=== Task instructions ===
From the listing that follows, reproduce only the lines from the one holding "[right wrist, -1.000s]" through the one holding "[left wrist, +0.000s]", both included, with no pictures.

=== Material supplied ===
Segment Open

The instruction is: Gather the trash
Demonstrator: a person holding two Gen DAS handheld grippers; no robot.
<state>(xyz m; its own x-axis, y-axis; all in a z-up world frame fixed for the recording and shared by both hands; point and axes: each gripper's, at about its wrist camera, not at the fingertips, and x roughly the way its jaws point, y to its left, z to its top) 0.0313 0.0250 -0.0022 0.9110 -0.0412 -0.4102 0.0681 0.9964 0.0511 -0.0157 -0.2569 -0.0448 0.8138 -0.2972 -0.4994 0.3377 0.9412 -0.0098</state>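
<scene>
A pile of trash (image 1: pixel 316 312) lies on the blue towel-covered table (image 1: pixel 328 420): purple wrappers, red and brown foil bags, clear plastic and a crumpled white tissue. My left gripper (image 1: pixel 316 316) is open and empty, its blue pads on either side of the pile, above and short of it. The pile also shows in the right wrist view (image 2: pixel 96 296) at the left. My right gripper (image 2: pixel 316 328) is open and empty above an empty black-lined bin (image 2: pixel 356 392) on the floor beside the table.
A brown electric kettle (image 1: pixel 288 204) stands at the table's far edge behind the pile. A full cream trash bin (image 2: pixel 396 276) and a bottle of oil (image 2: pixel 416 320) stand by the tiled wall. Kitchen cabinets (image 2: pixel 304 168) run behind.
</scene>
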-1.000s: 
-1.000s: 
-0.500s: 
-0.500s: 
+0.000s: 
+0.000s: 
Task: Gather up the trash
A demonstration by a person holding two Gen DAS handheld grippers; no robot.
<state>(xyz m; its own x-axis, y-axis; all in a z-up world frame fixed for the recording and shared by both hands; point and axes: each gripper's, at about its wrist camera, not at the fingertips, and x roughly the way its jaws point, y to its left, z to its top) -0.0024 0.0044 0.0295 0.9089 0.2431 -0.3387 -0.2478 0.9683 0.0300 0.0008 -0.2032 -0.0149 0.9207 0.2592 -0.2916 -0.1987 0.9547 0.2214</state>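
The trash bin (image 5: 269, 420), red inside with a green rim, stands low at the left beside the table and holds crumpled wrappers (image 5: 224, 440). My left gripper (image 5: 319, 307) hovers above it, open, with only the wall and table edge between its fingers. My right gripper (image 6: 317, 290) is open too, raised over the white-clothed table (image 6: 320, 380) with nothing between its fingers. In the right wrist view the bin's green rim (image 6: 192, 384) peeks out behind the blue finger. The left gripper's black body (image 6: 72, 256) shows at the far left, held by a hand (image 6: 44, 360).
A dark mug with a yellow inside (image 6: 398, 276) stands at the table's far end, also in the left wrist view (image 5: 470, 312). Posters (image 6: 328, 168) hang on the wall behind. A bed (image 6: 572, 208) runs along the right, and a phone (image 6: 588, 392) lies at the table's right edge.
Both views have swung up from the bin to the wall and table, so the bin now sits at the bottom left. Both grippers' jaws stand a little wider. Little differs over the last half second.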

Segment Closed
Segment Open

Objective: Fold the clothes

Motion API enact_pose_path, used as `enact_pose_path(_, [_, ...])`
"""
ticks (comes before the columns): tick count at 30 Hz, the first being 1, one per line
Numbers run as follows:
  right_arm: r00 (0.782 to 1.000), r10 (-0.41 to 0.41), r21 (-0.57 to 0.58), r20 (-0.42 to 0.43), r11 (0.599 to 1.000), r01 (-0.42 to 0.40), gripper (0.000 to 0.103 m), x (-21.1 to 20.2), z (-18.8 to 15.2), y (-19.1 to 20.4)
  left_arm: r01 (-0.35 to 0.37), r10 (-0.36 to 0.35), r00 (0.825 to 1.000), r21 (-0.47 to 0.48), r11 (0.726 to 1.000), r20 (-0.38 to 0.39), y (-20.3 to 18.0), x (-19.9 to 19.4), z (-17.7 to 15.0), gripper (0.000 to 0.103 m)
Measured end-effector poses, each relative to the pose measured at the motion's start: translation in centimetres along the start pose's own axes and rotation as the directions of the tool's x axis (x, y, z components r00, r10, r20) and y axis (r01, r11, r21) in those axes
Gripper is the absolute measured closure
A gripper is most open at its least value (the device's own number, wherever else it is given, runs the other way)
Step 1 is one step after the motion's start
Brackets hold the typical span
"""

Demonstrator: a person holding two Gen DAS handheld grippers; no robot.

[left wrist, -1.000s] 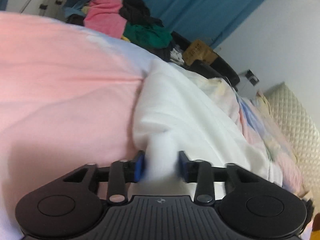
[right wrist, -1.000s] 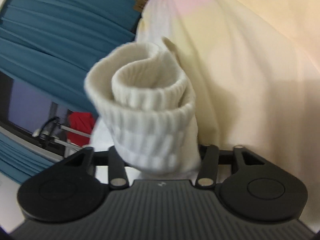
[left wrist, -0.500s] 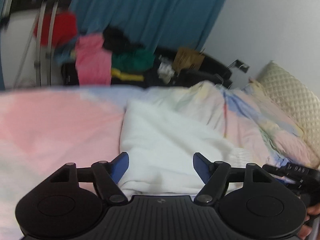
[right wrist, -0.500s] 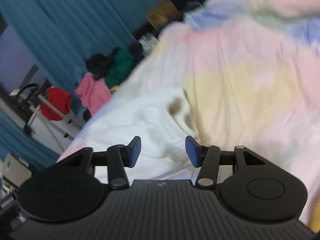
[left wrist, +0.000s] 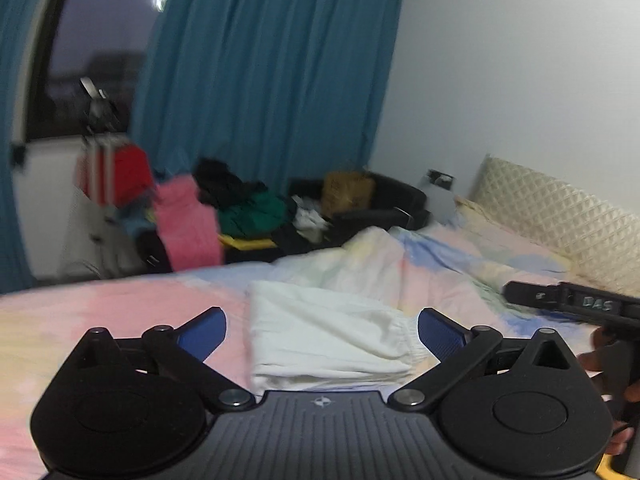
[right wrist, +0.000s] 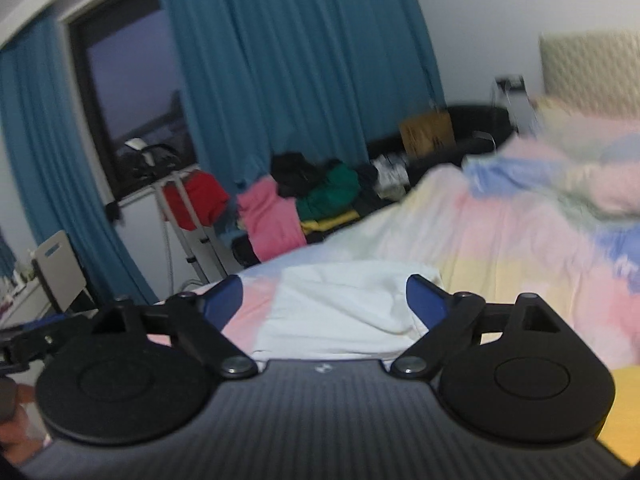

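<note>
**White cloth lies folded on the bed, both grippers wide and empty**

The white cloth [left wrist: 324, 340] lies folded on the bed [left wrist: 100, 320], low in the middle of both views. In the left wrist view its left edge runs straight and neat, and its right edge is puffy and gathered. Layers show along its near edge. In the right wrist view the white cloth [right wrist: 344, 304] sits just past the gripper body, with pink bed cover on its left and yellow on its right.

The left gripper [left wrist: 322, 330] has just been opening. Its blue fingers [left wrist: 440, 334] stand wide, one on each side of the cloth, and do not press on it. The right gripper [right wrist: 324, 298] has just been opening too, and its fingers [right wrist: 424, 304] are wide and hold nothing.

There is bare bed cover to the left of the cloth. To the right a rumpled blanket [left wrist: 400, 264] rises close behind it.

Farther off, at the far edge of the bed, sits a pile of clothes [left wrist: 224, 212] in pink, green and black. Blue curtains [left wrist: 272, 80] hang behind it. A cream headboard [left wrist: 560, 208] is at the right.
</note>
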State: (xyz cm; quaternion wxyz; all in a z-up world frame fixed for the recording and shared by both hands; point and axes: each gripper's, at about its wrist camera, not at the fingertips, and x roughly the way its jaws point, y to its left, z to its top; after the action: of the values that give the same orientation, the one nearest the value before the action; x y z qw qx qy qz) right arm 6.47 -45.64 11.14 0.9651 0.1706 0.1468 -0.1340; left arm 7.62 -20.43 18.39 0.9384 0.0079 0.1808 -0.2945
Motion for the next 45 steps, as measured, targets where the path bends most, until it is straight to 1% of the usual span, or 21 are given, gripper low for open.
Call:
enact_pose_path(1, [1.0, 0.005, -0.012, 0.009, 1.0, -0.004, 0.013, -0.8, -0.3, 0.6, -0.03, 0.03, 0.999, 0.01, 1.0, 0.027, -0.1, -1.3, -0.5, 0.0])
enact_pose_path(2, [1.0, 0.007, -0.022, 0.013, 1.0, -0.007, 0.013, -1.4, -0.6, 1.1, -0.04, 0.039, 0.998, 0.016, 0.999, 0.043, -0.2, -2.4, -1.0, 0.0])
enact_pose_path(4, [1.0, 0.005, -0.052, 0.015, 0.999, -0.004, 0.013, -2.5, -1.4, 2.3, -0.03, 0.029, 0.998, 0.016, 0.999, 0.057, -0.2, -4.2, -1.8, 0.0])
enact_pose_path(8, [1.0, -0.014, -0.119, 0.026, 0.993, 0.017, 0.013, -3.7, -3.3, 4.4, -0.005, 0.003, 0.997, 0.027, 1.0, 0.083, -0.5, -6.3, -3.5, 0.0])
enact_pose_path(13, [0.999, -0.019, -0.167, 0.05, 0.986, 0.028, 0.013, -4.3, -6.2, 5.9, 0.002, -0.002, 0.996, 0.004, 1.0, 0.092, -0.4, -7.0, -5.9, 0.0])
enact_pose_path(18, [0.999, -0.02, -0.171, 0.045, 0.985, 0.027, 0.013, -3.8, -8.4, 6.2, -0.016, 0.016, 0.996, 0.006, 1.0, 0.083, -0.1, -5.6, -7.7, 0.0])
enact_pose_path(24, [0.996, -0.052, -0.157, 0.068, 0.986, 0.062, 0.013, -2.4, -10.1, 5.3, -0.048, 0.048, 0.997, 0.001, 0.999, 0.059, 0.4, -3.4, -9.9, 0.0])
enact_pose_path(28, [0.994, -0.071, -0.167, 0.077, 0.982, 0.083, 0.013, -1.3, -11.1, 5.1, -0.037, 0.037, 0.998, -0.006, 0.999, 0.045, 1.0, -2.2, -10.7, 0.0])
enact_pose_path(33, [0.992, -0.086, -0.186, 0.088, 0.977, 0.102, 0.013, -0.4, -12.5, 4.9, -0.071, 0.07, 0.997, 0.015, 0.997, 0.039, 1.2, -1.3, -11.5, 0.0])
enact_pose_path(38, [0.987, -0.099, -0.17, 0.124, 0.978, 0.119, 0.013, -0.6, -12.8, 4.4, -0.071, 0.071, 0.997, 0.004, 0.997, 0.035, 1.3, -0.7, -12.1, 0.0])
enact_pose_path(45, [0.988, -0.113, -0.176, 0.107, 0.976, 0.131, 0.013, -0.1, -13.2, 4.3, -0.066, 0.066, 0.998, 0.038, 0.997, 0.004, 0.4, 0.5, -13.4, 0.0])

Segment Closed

=== Expected answer ===
[right wrist, -1.000s] 
[left wrist, -0.500s] 
[right wrist, -0.500s] 
[left wrist, +0.000s] 

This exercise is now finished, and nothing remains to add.